**WHAT IS NEEDED**
In the records below, some lines hold the word "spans". Copy each of those lines.

**Entries taken from a collection**
----------------

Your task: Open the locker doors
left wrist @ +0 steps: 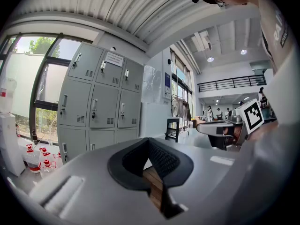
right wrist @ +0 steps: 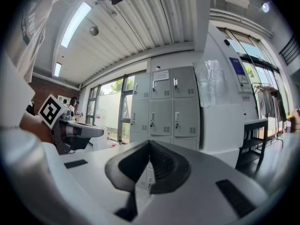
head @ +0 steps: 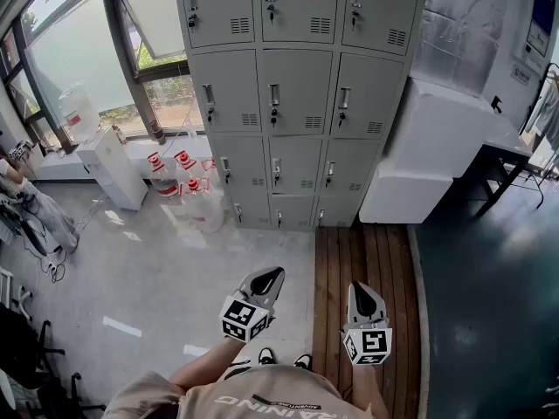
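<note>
Well short of the locker bank (head: 297, 94), both grippers hang over the floor and point toward it, with none of its doors within reach yet. The left gripper (head: 266, 279) has its jaws pressed together with nothing between them; its own view shows only floor through the slot behind the tips. The right gripper (head: 365, 299) is likewise pinched closed and empty. The bank stands straight ahead of them against the wall, with a window to its left and a white cabinet (head: 441, 138) just beside its right side.

Its doors look like thin painted sheet metal, so they are probably light, stiff and free to swing on their hinges once unlatched, though any of them may be locked. The best hold looks to be the small upright metal handle (head: 273, 94) near each door's upper left edge, with a dark lock just under it. Being narrow and smooth, it may slip from a loose pinch.

The bank is pale grey, three columns wide and at least four rows high. Every door is shut, and each has a small block of vent slots at its lower right.
</note>
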`<state>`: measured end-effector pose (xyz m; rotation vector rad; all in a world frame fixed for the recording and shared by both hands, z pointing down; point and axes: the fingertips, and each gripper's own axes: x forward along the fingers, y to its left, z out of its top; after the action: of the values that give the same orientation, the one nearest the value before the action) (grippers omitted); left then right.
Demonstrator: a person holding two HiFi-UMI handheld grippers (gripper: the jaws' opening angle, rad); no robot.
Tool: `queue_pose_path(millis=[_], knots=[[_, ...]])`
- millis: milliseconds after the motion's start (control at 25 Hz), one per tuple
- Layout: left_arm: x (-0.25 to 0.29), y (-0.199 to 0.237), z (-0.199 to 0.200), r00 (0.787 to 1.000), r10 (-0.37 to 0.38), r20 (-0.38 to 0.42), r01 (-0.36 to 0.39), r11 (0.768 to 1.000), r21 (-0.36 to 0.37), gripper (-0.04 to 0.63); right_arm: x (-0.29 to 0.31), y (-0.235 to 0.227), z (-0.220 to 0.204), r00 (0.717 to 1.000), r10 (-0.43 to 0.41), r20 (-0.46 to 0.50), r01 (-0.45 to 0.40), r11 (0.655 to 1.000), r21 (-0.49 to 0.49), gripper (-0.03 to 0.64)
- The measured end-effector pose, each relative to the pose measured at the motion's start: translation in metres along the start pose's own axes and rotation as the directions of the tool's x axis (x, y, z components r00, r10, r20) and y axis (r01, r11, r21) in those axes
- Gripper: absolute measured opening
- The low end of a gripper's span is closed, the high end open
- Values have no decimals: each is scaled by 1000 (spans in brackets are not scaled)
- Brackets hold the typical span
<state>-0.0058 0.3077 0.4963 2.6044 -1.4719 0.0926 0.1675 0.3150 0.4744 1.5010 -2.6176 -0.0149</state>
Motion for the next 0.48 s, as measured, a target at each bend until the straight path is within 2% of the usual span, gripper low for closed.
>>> queue_pose_path(millis=[160, 480], knots=[[14, 11, 3, 1000, 20, 11, -19, 1000, -18, 8, 15, -14, 0, 1000, 16, 12, -16, 1000, 18, 9], [41, 16, 11, 999, 31, 18, -31, 1000, 1, 8, 35, -36, 6, 999, 39, 32, -39, 999, 9, 9]])
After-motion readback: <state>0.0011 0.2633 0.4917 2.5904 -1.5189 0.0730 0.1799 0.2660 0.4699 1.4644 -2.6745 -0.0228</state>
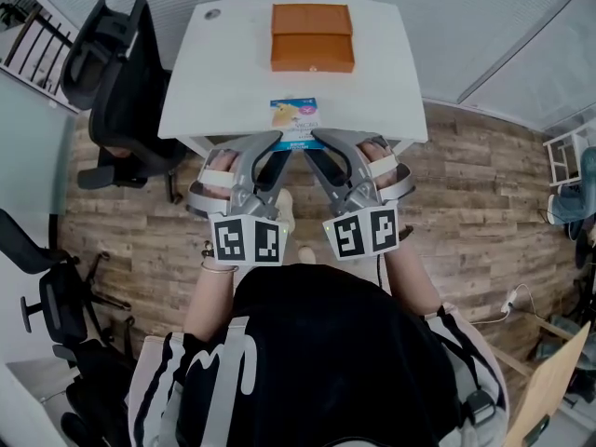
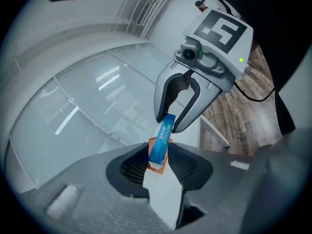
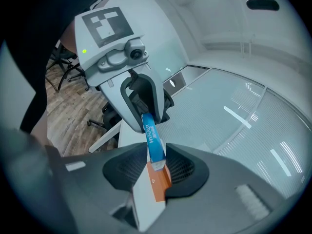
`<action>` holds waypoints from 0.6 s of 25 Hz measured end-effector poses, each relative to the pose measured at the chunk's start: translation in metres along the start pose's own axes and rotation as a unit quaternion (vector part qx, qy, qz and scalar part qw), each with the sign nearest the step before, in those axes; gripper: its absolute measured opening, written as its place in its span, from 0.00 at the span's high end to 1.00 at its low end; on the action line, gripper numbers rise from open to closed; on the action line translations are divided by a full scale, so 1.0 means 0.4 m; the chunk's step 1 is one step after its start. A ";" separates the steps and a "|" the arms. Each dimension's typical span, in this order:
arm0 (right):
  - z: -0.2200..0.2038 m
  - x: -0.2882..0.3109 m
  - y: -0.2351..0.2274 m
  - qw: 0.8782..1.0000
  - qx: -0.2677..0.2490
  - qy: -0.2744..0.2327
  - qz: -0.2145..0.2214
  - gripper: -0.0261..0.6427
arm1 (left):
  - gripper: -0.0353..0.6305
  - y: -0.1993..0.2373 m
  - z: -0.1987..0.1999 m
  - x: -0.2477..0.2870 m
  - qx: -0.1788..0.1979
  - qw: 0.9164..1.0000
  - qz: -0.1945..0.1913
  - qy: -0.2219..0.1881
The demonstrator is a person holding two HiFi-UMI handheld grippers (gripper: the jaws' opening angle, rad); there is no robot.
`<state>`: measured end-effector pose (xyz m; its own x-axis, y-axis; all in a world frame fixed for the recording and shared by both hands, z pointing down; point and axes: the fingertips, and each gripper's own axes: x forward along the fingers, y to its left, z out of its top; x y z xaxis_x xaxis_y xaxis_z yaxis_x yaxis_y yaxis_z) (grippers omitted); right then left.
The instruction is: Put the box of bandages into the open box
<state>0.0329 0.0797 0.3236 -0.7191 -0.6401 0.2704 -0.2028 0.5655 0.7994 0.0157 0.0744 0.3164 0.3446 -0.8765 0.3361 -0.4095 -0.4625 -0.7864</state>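
White letters on the blue side of the box of bandages (image 2: 163, 139) read "HYNAUT" in both gripper views (image 3: 152, 139). The print on its pictured top face is too small to read from the head view (image 1: 295, 115).

The box sits over the 6 o'clock edge of a white table (image 1: 223, 73); whether it rests on the top or is lifted clear cannot be told. The open box (image 1: 312, 37), orange-brown, lies on the same table at 12 o'clock from it, well apart. It shows as an orange patch behind the blue side in the left gripper view (image 2: 153, 166) and in the right gripper view (image 3: 159, 183).

The left gripper (image 1: 282, 141) has its jaws narrow and closed on one end of the blue side (image 2: 160, 162). The right gripper (image 1: 314, 138) is closed on the other end in the same way (image 3: 157, 167). Each gripper's camera shows the other gripper clasping the far end, the right gripper in the left gripper view (image 2: 168, 121) and the left gripper in the right gripper view (image 3: 146, 115).

In the head view the box of bandages lies face up. Its blue side is turned to 6 o'clock, and that side's long axis runs from 9 to 3 o'clock, from one gripper to the other.

The floor (image 1: 484, 203) is wood plank in mixed browns. A black office chair (image 1: 121, 73) stands at 9 o'clock of the table, and pale glass walls with blinds (image 2: 97, 96) enclose the room
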 end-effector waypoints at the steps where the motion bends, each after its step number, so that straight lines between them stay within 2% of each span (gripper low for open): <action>1: -0.003 0.005 -0.002 1.000 0.001 0.000 0.000 0.78 | 0.76 0.001 -0.002 0.005 0.000 1.000 0.000 0.000; 15: -0.064 0.126 -0.049 1.000 0.007 0.005 0.001 0.78 | 0.76 0.059 -0.066 0.122 -0.003 1.000 -0.009 -0.005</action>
<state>0.0176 0.0233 0.3353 -0.7128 -0.6438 0.2783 -0.2101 0.5746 0.7910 0.0005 0.0173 0.3281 0.3606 -0.8664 0.3454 -0.4078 -0.4795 -0.7771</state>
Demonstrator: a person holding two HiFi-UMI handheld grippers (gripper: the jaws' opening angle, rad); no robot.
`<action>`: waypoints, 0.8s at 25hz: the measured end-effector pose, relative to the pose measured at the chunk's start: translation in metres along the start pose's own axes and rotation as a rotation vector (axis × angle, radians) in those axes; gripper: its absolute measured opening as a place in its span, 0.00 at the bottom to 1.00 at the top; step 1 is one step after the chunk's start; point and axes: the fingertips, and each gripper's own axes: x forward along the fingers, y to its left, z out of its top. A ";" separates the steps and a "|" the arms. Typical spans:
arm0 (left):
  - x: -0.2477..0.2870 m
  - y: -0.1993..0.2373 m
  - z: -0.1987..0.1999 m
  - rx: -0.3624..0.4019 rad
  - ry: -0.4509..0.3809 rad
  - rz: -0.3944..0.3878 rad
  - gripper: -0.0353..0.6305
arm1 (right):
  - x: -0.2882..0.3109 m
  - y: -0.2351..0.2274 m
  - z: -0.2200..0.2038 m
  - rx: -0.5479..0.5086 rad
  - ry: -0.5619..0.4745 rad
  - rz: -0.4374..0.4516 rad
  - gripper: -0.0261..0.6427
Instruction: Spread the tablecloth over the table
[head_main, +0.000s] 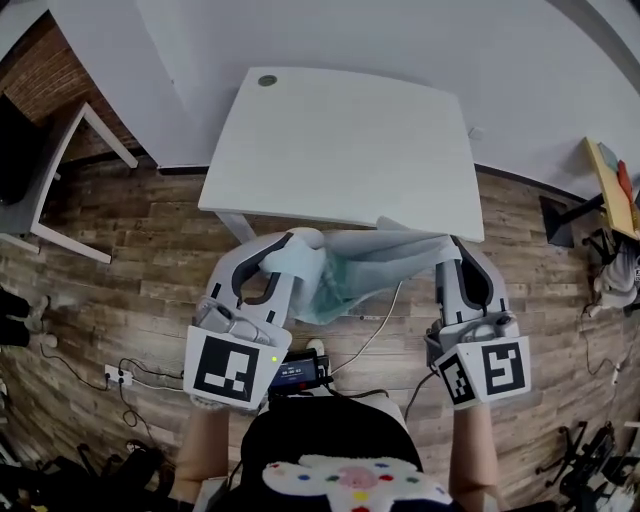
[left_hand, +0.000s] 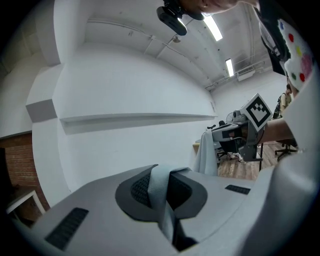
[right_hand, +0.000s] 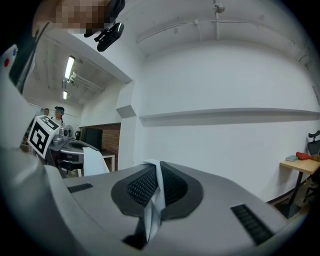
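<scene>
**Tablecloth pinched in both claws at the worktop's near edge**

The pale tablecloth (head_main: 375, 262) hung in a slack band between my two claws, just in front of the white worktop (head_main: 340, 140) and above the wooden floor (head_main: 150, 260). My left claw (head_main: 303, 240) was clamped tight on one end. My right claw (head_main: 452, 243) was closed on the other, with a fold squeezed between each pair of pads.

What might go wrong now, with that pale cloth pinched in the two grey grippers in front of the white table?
The grey left gripper and grey right gripper are each shut on only a thin fold of the pale tablecloth, so a hard tug could pull it free. The cloth also hangs bunched between them by the near edge of the white rectangular table, so it might catch there or land crumpled.
</scene>
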 end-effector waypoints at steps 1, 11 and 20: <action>0.003 0.005 -0.002 -0.003 0.003 -0.002 0.07 | 0.005 0.001 -0.001 0.001 0.004 -0.003 0.08; 0.033 0.020 -0.019 -0.030 0.051 -0.017 0.07 | 0.024 -0.014 -0.020 -0.004 0.075 -0.034 0.08; 0.033 0.035 -0.031 -0.063 0.089 0.070 0.07 | 0.013 -0.055 -0.038 -0.008 0.121 -0.093 0.08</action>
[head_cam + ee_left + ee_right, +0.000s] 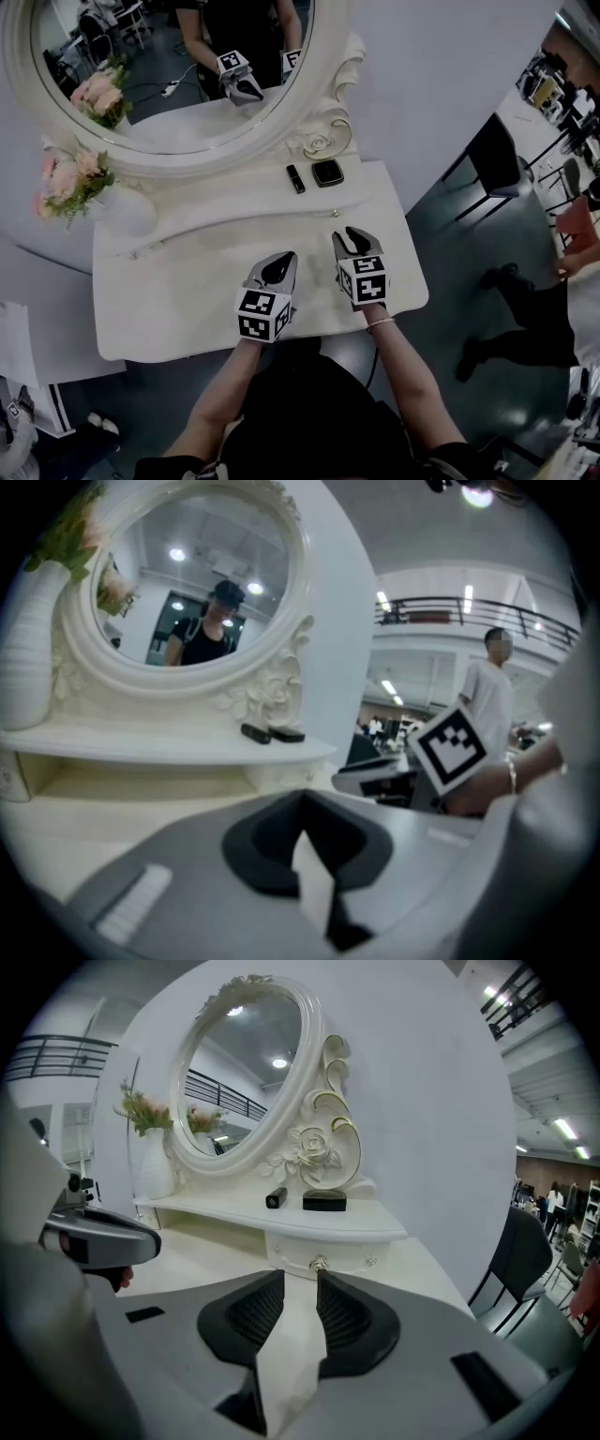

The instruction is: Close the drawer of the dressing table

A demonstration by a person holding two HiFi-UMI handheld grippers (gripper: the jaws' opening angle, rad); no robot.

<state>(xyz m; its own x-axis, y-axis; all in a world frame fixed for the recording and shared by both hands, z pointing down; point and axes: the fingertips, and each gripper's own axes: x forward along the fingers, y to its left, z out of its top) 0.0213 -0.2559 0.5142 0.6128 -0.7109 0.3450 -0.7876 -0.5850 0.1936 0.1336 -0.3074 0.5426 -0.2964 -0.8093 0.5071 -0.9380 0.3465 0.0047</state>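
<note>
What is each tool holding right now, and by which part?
Nothing. The left tool is shut and empty; the right tool is open, the drawer knob just beyond its tips, ungripped.

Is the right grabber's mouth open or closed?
Open. The grey two-jaw right gripper has its black ribbed pads apart, with nothing gripped between them.

Tube [295, 178] lies left of compact [327, 172] on dressing table shelf [234, 202] below mirror [187, 112]
</note>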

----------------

**PROBLEM SOLUTION**
- Values have no decimals: each is scaled by 1000 (spans in brackets are not scaled)
`<action>`: waypoints, 0.8s at 25hz: the measured end-effector pose, relative to the pose measured at the chunk's start: translation in metres along the start pose's own axes and rotation as a rotation vector (axis × angle, radians) in those axes; gripper: its absolute measured opening as a place in its span, 0.00 at the bottom to 1.00 at the top; step 1 is one step after the chunk's start; point and axes: the fingertips, and each gripper's own axes: x forward along the fingers, y to its left, z out of its top. A ";" separates the steps and a "|" the arms. Typical spans:

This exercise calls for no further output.